STA442H1: Methods of Applied Statistics I

STA442H1: Methods of Applied Statistics I

Homework 3

Due March 8, 2024 4:59pm ET

Please submit your assignment  as a pdf through Crowdmark.Ideally, make an R markdown document and output a pdf that shows your work. Please include your code  (with comments!)  with your assignment. Please list any references you used with a full citation. A friendly reminder that AI should not be used to help with this assignment.  Feel free to discuss the homework questions with others, but your work and write-up should be your own.  Ask questions about the homework on Piazza, and/or in the TA and instructor office hours.

Download the  (astronomy!)data file M sigma.csv that is posted on Quercus in the homework section (this example data set was compiled by Hible et al 2017). Each row in the data set is an observation of a galaxy, and each galaxy is measured only once.  The columns are as follows:

logsimga → log σ/σ0 , where σ is the central velocity  dispersion  of stars in the center region of the galaxy and where σ0 = 200km/s,

errlogsigma → measurement error for above

logMbh → log M./M⊙ , where M.  is the mass of the galaxy’s central, supermassive black hole and M⊙ is one solar mass unit.

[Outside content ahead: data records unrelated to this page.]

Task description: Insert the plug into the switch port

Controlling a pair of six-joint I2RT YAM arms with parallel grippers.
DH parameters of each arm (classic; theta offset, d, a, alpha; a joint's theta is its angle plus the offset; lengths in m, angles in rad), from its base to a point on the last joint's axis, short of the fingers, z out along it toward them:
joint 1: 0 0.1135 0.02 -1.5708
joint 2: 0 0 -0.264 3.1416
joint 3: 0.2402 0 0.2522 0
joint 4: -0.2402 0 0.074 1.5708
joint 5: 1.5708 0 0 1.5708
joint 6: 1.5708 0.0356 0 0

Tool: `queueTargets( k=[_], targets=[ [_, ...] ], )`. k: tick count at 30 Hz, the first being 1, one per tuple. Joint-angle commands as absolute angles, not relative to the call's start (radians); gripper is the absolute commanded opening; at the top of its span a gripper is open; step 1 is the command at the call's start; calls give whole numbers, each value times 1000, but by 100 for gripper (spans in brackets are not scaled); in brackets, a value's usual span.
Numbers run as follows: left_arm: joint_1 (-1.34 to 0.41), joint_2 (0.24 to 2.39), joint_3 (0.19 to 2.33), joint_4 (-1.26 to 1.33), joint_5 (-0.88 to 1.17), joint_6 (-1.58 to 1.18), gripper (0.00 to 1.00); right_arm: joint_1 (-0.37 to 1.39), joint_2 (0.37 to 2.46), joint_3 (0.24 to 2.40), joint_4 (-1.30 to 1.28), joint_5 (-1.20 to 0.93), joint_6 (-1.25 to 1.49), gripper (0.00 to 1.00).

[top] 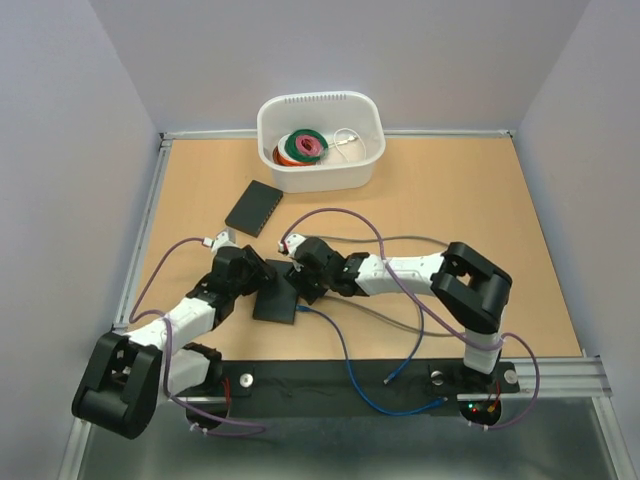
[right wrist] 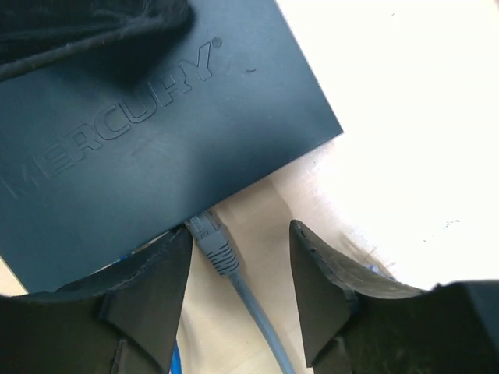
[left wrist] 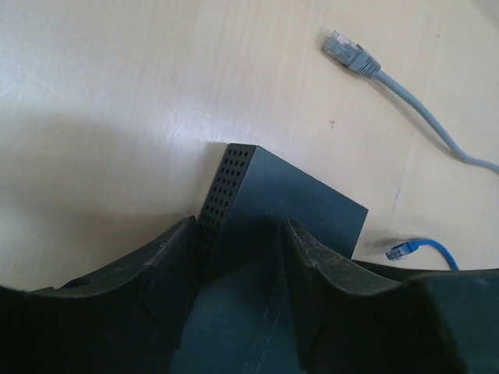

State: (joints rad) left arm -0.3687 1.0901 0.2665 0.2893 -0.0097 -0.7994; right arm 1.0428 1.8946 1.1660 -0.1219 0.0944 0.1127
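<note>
The black switch (top: 277, 303) lies on the table between both arms. In the right wrist view its top (right wrist: 156, 117) reads MERCURY, and the grey plug (right wrist: 209, 232) sits in the port on its near edge, its grey cable trailing toward the camera. My right gripper (right wrist: 240, 234) stands open around the plug, with neither finger touching it. My left gripper (left wrist: 238, 265) straddles the switch's other end (left wrist: 288, 202). One finger is against the perforated side and the other over the top face.
A second black switch (top: 255, 207) lies further back, and a white bin (top: 320, 140) with coiled cables stands at the far edge. A loose grey plug (left wrist: 343, 48) and a blue plug (left wrist: 398, 251) lie beside the switch. Purple, grey and blue cables cross the near table.
</note>
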Motion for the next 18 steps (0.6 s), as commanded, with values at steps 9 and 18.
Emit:
queueTargets(
  k=[9, 18],
  targets=[
    [-319, 982, 362, 92, 78, -721, 60, 1048, 1602, 1040, 134, 167, 133, 68],
    [-316, 934, 428, 25, 83, -709, 59, 1020, 1506, 973, 17, 281, 138, 79]
  ],
)
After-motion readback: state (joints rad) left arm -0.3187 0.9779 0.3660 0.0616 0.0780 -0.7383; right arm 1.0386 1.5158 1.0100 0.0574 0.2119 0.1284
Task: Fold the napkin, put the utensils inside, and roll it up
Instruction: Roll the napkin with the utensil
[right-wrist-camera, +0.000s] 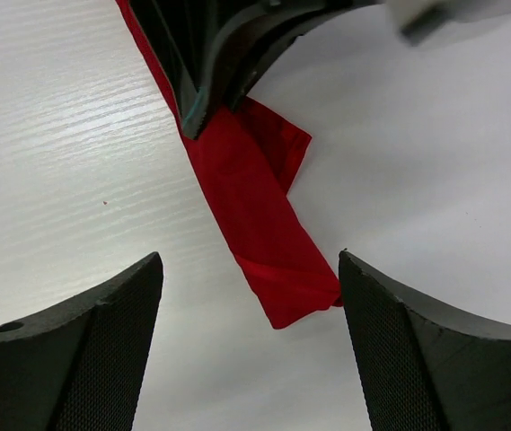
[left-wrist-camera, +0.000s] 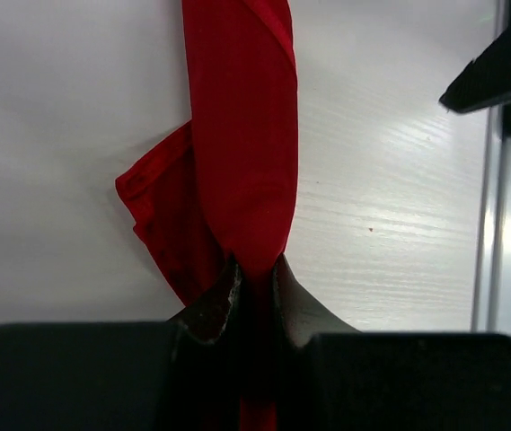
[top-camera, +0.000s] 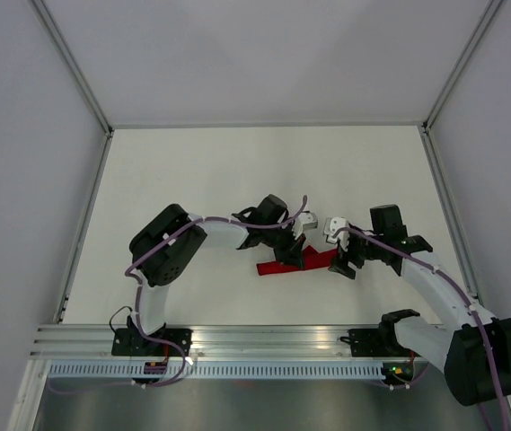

errlogMbh → measurement error for above

Type → categorical variable for the type of galaxy

1.  For  the  following  questions,  define  the  covariate  as  x  =  log σ/σ0   and  the  response  as  y  = log M./M⊙ . Ignore the measurement uncertainties in x and ignore the type of galaxy.

(a) Fit a linear regression of y on x using lm.  Make a plot that shows the fit and the 90% confidence region, and show the output from the summary statistics.   You may use the errors in y, but not required.   (3 marks)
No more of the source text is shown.